Cashmere (Australian) goats
VelvetFields — Goat Breeds

Cashmere (Australian)

Australia's unique cashmere goat — selected from rangeland genetics to produce the world's most prized luxury fibre.

About the Cashmere (Australian)

Australian cashmere goats are not a breed in the conventional sense — they are rangeland or crossbred goats that have been selected, over multiple generations of deliberate breeding, for the production of a significant undercoat of fine cashmere fibre. Unlike the Angora, which is a distinct breed that exclusively produces mohair, any goat can potentially produce a cashmere undercoat; the challenge is finding and breeding from individuals that produce enough of it, and fine enough, to be commercially valuable.

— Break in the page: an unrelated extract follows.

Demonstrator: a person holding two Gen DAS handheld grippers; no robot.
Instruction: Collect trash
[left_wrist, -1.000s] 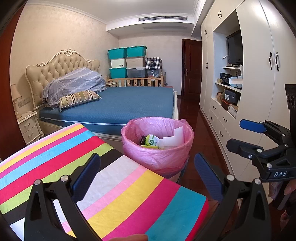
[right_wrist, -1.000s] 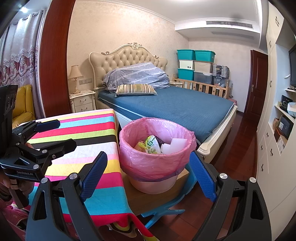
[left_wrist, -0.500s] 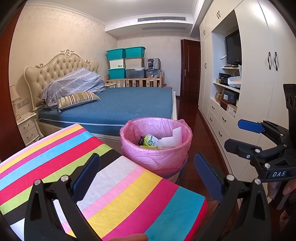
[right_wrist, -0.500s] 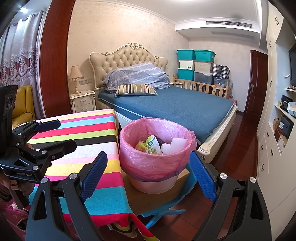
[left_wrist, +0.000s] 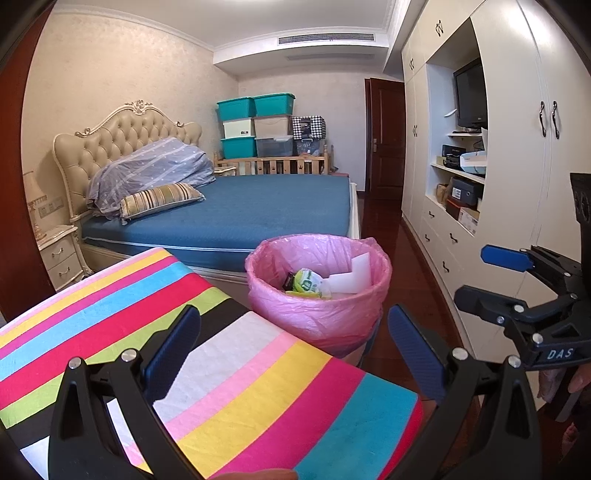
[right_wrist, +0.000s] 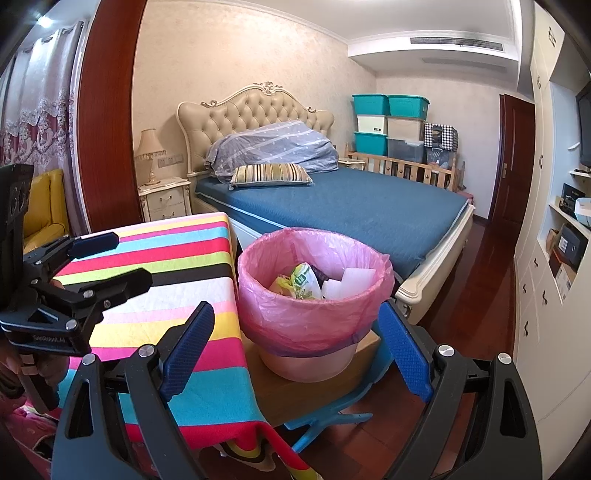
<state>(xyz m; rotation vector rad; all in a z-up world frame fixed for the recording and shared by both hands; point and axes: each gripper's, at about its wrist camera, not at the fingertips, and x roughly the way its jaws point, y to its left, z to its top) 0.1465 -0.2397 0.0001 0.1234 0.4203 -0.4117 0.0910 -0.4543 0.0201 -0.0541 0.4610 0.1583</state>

The cashmere undercoat (the fine fibre, technically called the "duvet") is the insulating layer that goats in cold climates grow in autumn and shed in spring. In wild goats and feral rangeland animals, this undercoat is present but typically fine in micron count but low in yield. The Australian cashmere industry, which has been developing since the 1970s and accelerated in the 1980s and 1990s, has systematically identified high-cashmere-producing animals within the rangeland population and established selection programs to progressively increase yield and maintain fineness across the Australian cashmere flock.

Australian cashmere is internationally recognised for its quality. The defining characteristic of true cashmere is fibre fineness — commercial cashmere must be below 18.5 microns (international standard), and Australian production consistently achieves 14 to 17 microns in well-bred animals. This puts it in the premium tier of global cashmere production, comparable to the finest Mongolian and Inner Mongolian cashmere.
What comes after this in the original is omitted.